● The problem
Restate the listing word for word; omit the images.

___ Information shown

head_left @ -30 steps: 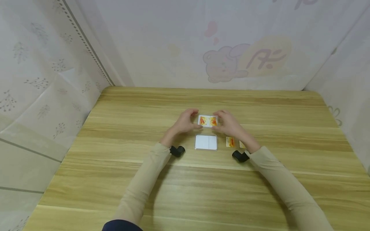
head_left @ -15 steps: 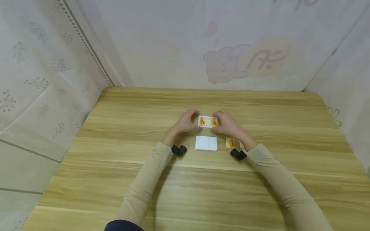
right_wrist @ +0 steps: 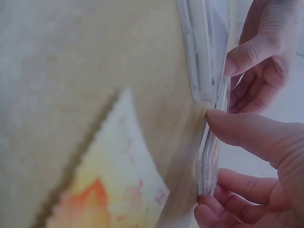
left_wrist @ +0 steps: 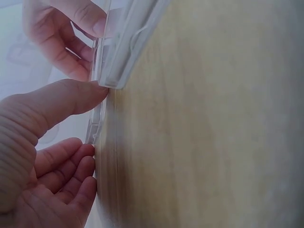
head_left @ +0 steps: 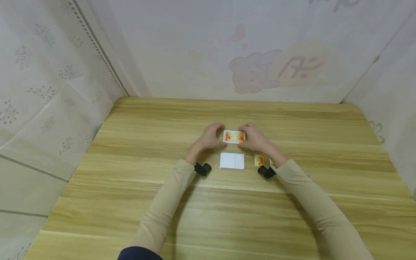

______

● Written solution
head_left @ -30 steps: 
head_left @ -15 steps: 
right_wrist @ +0 steps: 
left_wrist @ +0 steps: 
head_left @ +0 steps: 

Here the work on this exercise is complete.